La definición me causa mucha gracia, y le digo a Emilie que a lo mejor yo encajo perfectamente en esa clase. Ella me estudia de arriba abajo sin pestañar, dirigiendo una mirada que no sé si pretende halagarme o dejarme tranquilo.
―No lo creo… A ver, cómo explicarlo… El descartado por tontería es fácil de reconocer. Es aquel que lleva a su chica a pasear bajo la lluvia cuando ella se ha pasado todo el día en la peluquería, el que se pone mimoso cuando te está matando un dolor de muelas o de oído, el que pretende darte una sorpresa llevándote a bailar salsa justo el día en que estrenas unos zapatos de tacos altísimos, el que dice que no tiene apetito cuando sabe que te has pasado el santo día cocinando, y la lista es infinita. Estos tipos tienen la habilidad de hacer que la mujer más caliente se convierta en un témpano que los aborrece. Pero lo peor de todo es que no se dan cuenta de las pesadillas que nos hacen vivir, y cuando una ya no quiere saber más nada de ellos, se quedan con una expresión muy tonta en la cara y piensan para sus adentros: “Quién entiende a estas hijas de puta”.
De pronto recuerdo a Esteban, un primo lejano que por su aspecto hasta Brad Pitt lo envidiaría. Siempre le resultó sencillo tener aventuras amorosas, pero sin embargo un día me confesó su pena de no haberse sentido querido jamás. Le comento a Emilie sobre Esteban, conjeturando que quizás no tendría ningún rótulo para él.
―Tu compañero está en la categoría de los Descartados por perfección… ¿Se mira mucho en los espejos?
―Hasta en los charcos de agua.
―Y cuida mucho su peinado o su ropa, y jamás tiene las uñas desarregladas o los zapatos sin lustrar.
Yo hacía que sí con la cabeza, extrañado.
―Y todo el tiempo está en pose, como si fuesen a fotografiarlo por sorpresa.
―Diría que lo conoces…
―Alguien podrá amar su hermosura o su dinero, pero a él, por lo que él es, nunca lo amarán.

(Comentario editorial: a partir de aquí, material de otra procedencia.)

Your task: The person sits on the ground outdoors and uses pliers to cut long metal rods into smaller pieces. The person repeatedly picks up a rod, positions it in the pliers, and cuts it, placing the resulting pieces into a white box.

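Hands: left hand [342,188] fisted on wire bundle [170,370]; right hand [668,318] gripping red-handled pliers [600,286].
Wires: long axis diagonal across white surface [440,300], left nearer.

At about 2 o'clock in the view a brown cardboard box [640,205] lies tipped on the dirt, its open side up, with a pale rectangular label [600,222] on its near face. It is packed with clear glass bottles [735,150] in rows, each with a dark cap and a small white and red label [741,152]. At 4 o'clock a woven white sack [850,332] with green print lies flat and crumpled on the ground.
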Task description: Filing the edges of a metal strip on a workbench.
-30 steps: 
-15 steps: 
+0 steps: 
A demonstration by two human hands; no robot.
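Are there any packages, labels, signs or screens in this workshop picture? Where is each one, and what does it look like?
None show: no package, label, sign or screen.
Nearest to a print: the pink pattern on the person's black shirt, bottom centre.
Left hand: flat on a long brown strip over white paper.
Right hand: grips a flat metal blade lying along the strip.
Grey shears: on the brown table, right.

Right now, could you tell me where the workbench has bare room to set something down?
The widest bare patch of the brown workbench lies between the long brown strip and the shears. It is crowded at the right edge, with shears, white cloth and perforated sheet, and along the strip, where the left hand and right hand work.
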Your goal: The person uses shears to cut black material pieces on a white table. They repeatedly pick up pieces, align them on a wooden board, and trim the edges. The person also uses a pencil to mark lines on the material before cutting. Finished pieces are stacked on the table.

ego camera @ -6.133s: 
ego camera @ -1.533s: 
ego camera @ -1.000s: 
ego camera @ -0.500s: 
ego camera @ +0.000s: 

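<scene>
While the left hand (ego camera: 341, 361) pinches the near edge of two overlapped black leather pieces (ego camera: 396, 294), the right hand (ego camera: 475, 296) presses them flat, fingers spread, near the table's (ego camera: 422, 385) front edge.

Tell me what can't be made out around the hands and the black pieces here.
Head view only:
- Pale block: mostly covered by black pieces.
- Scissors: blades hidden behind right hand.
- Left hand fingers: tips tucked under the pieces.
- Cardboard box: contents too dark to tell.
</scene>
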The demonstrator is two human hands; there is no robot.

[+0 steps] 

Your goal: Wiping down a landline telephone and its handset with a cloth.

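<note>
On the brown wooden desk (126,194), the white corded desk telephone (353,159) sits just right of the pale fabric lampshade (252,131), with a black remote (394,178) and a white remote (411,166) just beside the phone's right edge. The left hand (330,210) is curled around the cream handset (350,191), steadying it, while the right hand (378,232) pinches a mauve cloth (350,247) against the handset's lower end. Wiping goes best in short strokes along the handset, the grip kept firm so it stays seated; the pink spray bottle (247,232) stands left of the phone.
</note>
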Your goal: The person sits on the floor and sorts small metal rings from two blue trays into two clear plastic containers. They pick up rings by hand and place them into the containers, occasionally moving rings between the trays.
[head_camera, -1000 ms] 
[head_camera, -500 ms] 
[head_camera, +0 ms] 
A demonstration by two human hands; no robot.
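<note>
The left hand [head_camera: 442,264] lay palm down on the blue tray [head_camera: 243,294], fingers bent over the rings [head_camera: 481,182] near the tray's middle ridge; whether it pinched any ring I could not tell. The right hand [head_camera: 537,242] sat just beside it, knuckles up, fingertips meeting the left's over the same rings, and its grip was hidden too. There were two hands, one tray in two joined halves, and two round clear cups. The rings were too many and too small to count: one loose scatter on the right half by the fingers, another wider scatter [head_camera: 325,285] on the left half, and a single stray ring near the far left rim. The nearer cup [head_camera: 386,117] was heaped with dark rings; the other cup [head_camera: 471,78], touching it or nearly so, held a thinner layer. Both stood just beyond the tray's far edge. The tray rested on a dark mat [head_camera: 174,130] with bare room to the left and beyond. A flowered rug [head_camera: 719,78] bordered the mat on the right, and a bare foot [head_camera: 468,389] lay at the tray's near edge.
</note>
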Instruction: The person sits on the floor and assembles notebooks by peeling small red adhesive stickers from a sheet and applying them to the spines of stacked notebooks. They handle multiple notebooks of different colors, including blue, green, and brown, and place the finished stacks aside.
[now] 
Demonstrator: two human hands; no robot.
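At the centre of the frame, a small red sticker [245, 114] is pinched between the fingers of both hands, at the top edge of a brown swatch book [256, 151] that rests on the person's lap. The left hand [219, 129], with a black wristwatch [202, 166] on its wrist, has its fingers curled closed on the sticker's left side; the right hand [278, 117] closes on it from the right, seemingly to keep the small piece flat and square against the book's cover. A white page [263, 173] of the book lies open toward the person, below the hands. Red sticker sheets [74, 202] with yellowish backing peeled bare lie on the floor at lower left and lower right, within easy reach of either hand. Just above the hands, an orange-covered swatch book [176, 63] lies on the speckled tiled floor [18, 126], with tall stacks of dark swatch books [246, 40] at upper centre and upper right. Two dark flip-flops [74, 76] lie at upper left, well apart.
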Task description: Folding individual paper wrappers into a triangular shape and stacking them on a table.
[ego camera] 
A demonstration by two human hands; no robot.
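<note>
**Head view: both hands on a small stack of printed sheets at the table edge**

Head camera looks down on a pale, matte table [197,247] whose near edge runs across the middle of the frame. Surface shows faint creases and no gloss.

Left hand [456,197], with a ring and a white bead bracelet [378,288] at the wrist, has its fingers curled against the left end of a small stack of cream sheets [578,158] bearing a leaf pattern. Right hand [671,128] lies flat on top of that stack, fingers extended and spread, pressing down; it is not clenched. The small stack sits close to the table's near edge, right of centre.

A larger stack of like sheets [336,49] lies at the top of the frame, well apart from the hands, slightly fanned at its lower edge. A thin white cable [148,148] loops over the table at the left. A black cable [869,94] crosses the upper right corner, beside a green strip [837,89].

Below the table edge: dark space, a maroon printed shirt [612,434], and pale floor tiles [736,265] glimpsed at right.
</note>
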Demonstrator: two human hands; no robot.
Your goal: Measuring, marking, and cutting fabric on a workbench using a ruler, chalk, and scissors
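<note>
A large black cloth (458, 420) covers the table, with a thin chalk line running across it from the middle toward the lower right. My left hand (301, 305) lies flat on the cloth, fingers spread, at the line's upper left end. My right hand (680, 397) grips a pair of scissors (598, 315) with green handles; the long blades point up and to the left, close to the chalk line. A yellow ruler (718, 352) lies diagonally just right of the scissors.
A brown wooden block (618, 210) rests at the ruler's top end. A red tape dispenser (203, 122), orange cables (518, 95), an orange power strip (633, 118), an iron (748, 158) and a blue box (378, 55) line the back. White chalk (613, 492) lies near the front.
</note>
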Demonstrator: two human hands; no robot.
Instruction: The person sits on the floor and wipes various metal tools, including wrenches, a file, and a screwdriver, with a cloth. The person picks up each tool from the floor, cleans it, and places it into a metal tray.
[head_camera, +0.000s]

El alma femenina, si acaso la tenemos, o algo muy profundo en nosotras, siente una especie de rechazo ante una figura masculina demasiado bella… Creo que la ley natural dice que en toda pareja la portadora de belleza es la mujer, y cuando la belleza del hombre la supera, esa parte femenina que aún vive en las cavernas termina por detestar esa otra imagen que le está mostrando lo que a ella le falta. Y un hombre que todo el tiempo se está mirando a sí mismo, más que a su pareja, no es merecedor de amor. Quizás soy muy exagerada, pero es muy posible que terminen engañándolo con el más feo del mundo.
Emilie insiste en pagar y deja una jugosa propina.
─No es mi dinero, no te preocupes.
Nos damos un apretón de manos y camina hacia la puerta. Logro que su paralizante figura no me paralice y le pregunto:
─¿Piensas que los hombres que escriben y leen unos cien libros al año son descartables? ─mi pregunta está teñida de un melancólico humor.
─Eso es una virtud, bonito, pero las cosas buenas también pueden volver descartable a un hombre ─se ríe con ganas, todo el bar se llena de su risa de dientes blancos y parejos.
Desde aquellos días leo menos libros y escribo menos, no busco la sabiduría intelectual ni la brillantez literaria, y cada vez que hay una mujer sensata hablando cerca, le dedico toda mi atención. Algo me dice que cerca de ellas (o en ellas) se oculta la clave mágica de la vida. Pueden enseñarnos a ser más buenos, más generosos, menos imbéciles… Creo que no necesitamos otra cosa.